Thats because a Godless world is a soulless world. Virtually all faiths hold that God endows human beings with the unique ability to choose their actions -- the ability to transcend biology and environment in order to do good. Transcending biology and our environment requires a higher power -- a spark of the supernatural.

But where does your soul inherit its traits? Don't souls bare some resemblance to your parent's souls? If not, what gives your soul its apparently unique characteristics if they aren't inherited from biology at all? Are people born with a soul that is a particular way? If so, then how do you transcend the tendencies of the soul you had no choice to receive?

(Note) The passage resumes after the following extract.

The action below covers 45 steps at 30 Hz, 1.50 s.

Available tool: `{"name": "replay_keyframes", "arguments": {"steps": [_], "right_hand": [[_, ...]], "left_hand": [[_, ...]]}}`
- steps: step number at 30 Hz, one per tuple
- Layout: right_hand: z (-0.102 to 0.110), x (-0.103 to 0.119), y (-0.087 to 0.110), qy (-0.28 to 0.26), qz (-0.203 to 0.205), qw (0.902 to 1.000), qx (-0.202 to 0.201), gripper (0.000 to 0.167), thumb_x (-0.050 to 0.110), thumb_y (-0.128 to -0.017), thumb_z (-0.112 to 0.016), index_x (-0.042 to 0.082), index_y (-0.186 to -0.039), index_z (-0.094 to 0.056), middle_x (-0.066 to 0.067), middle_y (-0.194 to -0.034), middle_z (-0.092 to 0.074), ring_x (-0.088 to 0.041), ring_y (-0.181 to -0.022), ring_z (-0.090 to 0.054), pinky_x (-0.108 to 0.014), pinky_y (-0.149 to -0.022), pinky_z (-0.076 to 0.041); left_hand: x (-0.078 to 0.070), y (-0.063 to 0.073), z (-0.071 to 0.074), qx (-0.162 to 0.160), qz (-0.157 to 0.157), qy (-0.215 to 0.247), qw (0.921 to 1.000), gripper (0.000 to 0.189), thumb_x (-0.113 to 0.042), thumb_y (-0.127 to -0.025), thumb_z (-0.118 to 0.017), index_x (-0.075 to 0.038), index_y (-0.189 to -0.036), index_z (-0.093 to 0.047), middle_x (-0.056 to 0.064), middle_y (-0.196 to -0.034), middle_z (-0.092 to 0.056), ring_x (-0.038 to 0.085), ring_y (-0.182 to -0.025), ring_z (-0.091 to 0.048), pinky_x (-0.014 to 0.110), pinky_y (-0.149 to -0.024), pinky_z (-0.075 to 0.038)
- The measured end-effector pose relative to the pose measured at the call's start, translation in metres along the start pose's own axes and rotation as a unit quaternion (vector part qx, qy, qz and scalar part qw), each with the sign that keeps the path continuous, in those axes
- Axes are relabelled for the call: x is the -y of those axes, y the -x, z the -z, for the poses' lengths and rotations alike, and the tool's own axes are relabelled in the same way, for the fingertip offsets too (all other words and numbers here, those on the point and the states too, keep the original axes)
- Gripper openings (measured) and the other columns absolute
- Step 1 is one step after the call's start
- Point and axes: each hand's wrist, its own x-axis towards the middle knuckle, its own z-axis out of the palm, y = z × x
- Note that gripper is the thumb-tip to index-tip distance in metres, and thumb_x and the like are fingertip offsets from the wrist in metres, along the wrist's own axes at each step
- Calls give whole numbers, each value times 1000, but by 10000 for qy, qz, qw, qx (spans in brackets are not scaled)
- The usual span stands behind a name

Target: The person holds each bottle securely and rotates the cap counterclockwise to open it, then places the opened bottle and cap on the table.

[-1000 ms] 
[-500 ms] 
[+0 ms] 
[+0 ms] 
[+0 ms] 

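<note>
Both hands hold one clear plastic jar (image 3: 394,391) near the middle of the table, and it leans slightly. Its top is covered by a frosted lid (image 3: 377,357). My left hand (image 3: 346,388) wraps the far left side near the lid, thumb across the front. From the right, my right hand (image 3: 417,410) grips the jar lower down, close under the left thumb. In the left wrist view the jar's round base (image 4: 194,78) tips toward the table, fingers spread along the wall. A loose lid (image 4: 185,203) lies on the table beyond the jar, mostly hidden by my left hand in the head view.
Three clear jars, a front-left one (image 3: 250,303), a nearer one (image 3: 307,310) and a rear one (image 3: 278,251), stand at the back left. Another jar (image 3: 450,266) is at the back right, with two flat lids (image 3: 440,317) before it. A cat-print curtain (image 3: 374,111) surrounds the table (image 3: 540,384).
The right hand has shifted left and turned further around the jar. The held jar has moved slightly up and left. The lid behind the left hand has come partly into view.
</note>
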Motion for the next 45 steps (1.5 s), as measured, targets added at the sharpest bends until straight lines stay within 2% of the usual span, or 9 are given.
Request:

It's the same problem Ben thinks the body has with biology: if we inherit our biology without a choice and can only transcend it with a soul, then if we inherit our soul without a choice how can we transcend that? The answer can't be free will, because clearly our souls don't have all the same capabilities.

Gilbert Pyle, the atheistic philosopher, derogatorily labeled the idea of soul/body dualism, the ghost in the machine. Nonetheless, our entire legal and moral system is based on the ghost in the machine -- the presupposition that we can choose to do otherwise. We can only condemn or praise individuals if they are responsible for their actions. We dont jail squirrels for garden theft or dogs for assaulting cats -- they arent responsible for their actions. But we routinely lock up kleptomaniacs and violent felons.

The Cartesian style dualism commonly referred to as a ghost in the machine prejortively, makes scientific claims that have absolutely no basis in science. In fact, this is one of those things science has unambiguously refuted. (See here too) And you can't say free will is true or that we have a soul because our legal system is based on it. The legal system assumes free will is true and can easily operate under false assumptions. That's one of the reasons why it's so bad. Legal responsibility on no free will is more complex and nuanced. It's generally based on a quarantine model for those who are dangerous and deterrance against future law breakers with an emphasis on reform instead of punishment in prison. No libertarian free will is required for that.